Requirement: The answer must consist of every line in the data that contains "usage".

[Collected data entries]
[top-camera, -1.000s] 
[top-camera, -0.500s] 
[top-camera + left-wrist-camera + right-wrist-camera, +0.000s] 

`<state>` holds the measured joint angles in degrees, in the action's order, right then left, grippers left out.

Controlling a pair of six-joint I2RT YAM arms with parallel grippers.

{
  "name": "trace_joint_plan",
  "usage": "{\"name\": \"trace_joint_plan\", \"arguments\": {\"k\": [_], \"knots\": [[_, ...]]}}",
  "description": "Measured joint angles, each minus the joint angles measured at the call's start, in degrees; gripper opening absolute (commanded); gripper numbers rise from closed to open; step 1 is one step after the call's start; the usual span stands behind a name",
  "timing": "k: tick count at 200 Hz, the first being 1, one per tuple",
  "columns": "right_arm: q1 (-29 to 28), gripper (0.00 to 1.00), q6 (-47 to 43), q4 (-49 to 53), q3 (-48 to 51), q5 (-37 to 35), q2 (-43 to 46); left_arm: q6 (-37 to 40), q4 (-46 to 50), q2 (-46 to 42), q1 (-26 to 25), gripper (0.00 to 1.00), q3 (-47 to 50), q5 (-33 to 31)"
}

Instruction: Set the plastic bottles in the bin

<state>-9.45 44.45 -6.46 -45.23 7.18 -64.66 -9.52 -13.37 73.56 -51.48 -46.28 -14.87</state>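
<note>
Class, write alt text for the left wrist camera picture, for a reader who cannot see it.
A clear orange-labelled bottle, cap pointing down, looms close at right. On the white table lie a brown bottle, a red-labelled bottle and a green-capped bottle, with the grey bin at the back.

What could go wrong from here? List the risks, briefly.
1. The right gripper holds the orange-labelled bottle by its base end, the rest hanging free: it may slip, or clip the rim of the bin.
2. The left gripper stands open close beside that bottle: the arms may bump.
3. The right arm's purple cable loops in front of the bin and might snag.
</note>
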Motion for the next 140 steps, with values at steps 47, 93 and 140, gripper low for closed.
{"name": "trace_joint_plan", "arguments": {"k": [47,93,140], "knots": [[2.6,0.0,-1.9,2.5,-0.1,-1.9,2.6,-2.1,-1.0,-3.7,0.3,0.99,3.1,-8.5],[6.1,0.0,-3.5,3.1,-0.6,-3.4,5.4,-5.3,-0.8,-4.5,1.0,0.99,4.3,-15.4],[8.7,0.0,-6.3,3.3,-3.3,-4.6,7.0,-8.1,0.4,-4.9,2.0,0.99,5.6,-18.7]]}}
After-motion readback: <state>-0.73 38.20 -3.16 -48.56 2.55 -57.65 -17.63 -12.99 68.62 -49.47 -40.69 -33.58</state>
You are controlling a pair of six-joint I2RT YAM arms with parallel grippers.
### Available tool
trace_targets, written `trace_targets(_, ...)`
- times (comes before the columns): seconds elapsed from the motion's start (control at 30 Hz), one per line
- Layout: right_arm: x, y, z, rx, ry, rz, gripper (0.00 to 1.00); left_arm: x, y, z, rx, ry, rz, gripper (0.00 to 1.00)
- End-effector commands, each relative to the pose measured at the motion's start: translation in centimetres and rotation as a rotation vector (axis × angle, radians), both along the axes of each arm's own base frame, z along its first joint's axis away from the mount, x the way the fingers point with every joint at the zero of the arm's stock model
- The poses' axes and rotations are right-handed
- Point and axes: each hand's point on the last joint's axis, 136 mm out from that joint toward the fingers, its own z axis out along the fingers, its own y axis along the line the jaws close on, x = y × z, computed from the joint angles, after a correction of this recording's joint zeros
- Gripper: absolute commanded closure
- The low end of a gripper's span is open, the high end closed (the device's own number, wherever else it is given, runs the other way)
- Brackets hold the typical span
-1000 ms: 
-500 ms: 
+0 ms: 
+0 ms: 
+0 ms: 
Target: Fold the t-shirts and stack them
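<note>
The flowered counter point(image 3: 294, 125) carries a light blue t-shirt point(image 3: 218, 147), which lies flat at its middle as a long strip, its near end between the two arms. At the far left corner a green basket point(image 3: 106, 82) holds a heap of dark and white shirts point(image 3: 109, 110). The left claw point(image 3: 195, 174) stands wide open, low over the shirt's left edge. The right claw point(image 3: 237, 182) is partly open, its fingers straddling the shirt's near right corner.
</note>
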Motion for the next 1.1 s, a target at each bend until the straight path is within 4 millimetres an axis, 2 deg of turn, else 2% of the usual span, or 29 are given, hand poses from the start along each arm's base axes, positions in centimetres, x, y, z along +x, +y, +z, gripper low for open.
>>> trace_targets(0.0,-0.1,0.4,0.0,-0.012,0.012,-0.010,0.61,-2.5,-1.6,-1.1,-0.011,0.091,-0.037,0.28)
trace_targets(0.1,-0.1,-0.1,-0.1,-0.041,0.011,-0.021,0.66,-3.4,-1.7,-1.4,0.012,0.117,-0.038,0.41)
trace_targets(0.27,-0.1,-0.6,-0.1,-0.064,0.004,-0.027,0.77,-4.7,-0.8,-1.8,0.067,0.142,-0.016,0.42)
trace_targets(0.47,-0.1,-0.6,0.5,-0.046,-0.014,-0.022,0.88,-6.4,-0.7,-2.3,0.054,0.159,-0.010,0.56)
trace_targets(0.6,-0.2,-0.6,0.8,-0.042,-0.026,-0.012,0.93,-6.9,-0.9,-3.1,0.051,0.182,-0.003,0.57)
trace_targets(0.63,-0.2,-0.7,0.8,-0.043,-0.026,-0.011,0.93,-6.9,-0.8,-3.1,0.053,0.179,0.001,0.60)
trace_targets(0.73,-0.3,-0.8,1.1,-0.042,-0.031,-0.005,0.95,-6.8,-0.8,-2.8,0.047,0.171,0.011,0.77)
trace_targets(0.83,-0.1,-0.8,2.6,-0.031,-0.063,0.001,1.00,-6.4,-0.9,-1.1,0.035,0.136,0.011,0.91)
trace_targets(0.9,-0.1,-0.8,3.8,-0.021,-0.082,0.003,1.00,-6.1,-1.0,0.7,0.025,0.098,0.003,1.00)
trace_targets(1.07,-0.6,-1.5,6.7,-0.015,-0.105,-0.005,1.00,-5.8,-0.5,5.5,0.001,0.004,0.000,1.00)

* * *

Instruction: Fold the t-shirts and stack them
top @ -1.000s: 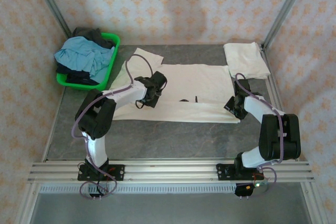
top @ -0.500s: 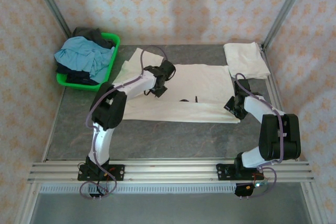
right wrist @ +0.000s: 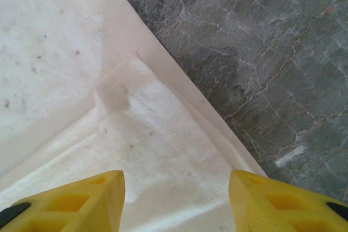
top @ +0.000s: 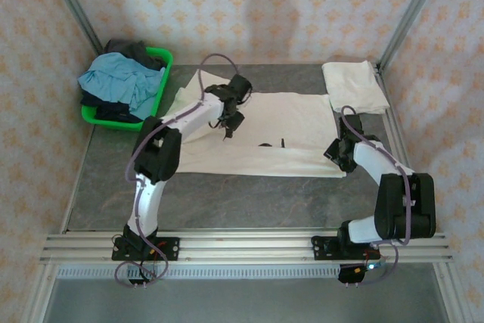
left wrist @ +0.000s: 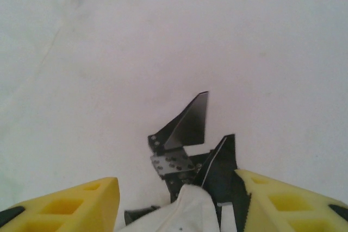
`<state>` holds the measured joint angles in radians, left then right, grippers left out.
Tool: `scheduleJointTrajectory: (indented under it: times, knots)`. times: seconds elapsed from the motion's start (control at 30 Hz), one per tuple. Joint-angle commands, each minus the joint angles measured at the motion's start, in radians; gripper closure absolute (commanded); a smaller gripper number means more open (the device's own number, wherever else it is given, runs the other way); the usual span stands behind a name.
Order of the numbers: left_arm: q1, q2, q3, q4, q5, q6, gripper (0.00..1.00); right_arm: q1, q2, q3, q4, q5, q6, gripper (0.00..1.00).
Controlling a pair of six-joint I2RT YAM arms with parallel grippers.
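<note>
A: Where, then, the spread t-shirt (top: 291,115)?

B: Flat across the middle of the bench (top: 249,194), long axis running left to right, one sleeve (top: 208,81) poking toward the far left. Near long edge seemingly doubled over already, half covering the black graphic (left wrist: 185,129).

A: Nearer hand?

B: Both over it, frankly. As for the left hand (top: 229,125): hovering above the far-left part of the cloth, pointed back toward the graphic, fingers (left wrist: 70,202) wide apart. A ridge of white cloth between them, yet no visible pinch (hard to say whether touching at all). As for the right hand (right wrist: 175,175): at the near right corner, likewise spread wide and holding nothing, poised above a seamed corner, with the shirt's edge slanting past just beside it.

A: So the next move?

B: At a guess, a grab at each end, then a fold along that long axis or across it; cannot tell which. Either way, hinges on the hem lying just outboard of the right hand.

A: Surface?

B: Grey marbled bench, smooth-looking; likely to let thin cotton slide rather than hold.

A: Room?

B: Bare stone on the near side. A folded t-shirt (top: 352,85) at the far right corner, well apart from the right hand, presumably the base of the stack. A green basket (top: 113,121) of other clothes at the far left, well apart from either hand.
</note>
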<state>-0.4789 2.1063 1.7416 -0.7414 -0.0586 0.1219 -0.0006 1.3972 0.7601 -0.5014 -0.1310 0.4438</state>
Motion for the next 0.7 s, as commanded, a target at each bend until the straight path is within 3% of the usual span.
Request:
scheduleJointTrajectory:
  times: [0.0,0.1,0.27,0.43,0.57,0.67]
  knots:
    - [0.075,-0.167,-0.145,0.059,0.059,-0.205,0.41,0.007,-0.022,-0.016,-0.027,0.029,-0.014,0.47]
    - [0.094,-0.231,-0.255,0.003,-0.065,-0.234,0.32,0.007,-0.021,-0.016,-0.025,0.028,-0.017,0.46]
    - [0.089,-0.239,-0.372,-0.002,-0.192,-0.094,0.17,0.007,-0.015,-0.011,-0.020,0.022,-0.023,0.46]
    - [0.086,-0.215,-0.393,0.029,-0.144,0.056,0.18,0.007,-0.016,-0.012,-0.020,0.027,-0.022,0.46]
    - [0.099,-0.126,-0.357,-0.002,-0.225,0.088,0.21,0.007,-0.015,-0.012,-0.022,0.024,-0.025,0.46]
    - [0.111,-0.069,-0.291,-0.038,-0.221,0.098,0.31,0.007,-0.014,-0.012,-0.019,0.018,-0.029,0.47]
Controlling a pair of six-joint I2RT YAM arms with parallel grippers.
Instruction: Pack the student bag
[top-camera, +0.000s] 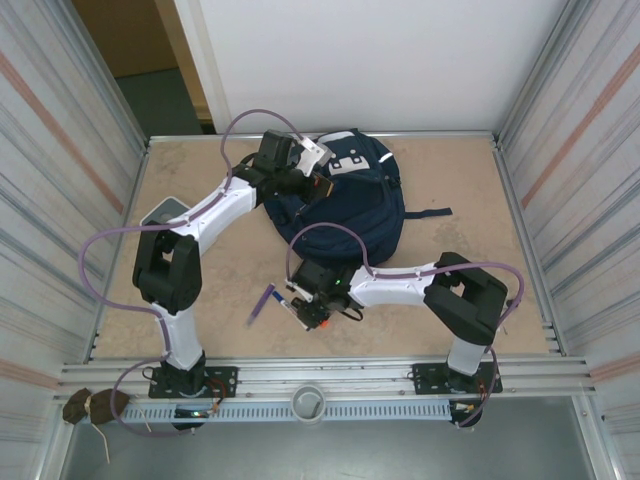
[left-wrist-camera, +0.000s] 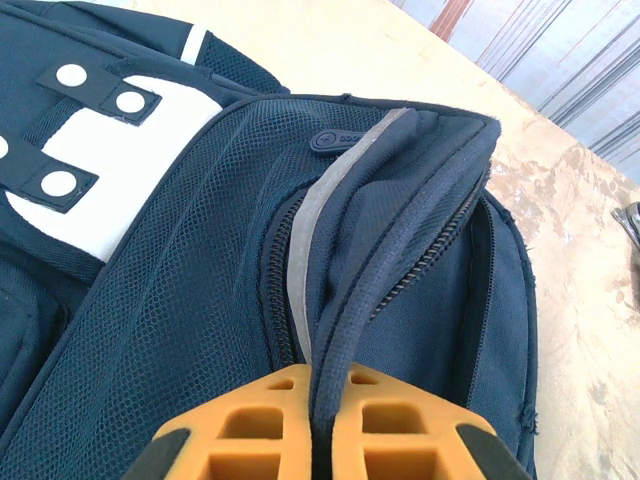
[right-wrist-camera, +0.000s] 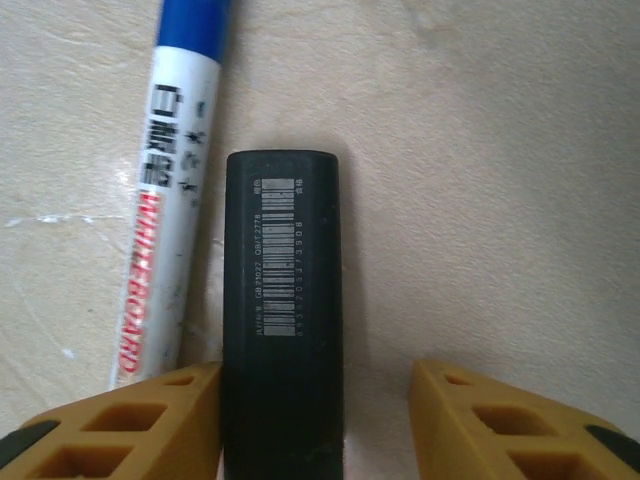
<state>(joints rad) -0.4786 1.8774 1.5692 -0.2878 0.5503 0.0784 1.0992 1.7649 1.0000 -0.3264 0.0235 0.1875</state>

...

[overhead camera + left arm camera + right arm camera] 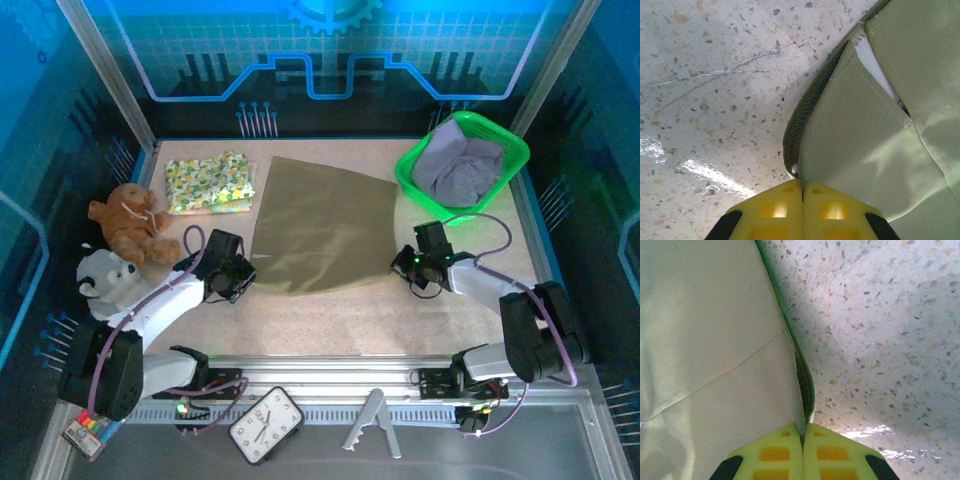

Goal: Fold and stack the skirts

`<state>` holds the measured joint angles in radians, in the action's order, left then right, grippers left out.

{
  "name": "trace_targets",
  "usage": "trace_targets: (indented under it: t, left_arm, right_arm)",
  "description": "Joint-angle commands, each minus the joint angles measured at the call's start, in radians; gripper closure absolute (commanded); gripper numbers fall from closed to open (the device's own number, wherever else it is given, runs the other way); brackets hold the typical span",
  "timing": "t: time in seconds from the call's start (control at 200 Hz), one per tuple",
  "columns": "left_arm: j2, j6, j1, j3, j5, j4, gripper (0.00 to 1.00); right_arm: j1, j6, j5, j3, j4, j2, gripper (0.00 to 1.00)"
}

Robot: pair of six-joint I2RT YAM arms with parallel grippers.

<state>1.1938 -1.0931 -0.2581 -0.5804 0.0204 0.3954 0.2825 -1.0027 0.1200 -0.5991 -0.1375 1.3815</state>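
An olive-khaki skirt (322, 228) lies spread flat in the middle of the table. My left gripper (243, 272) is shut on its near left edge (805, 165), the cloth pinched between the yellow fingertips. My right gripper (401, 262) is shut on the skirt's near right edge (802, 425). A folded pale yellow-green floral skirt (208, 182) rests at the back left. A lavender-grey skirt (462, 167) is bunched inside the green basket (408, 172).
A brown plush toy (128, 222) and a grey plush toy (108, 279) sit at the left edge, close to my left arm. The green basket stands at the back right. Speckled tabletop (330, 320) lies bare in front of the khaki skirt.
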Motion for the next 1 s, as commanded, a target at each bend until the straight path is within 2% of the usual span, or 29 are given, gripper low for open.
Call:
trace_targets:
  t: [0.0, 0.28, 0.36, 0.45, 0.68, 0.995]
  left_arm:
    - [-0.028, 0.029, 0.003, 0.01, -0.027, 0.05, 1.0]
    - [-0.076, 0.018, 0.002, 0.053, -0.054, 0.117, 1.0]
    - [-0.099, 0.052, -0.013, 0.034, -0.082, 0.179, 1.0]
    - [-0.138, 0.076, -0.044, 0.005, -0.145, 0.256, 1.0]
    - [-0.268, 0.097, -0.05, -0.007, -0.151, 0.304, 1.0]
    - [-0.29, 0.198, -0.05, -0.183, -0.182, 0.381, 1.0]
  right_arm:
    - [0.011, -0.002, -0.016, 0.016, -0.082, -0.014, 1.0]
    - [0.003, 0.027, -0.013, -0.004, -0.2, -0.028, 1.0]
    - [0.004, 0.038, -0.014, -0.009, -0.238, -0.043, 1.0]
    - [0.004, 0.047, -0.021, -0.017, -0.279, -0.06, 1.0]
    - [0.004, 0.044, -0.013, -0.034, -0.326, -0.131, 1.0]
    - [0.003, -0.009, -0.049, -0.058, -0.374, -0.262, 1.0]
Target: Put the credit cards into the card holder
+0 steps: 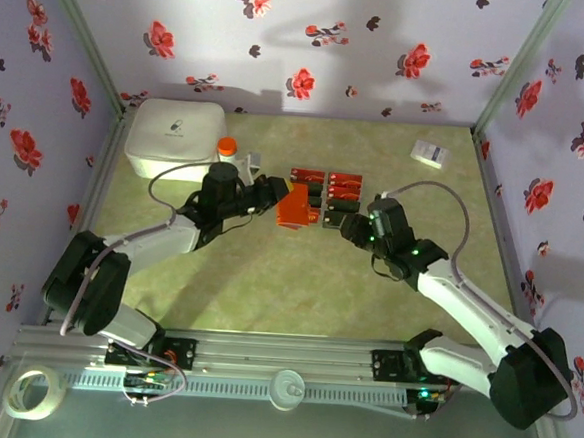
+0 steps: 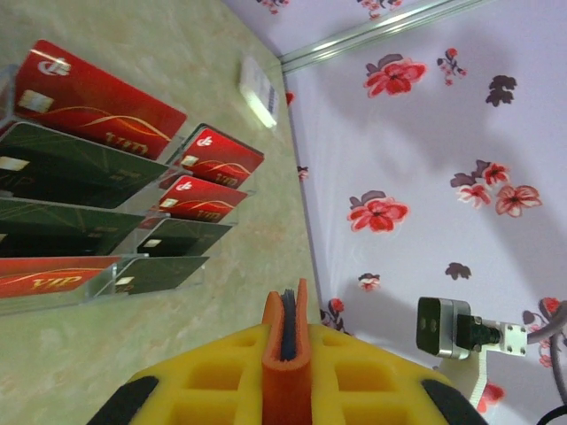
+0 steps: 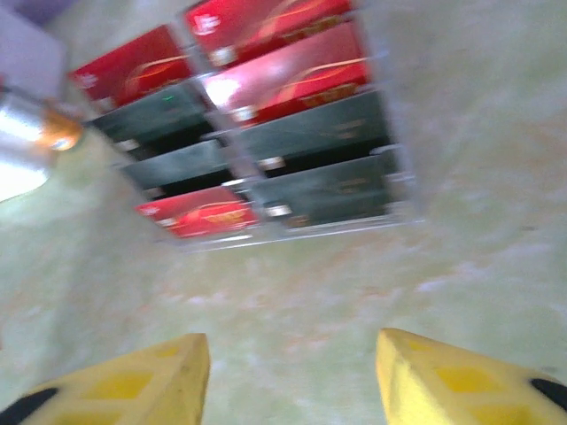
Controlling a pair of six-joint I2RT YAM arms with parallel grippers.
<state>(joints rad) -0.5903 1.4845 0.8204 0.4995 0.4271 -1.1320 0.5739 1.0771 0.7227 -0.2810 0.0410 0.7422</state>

Problem solution:
  "usage": "{\"name\": \"trace_joint_plan\", \"arguments\": {\"k\": [_], \"knots\": [[_, ...]]}}",
  "usage": "trace_targets: (indented under it: t, left_arm, right_arm)",

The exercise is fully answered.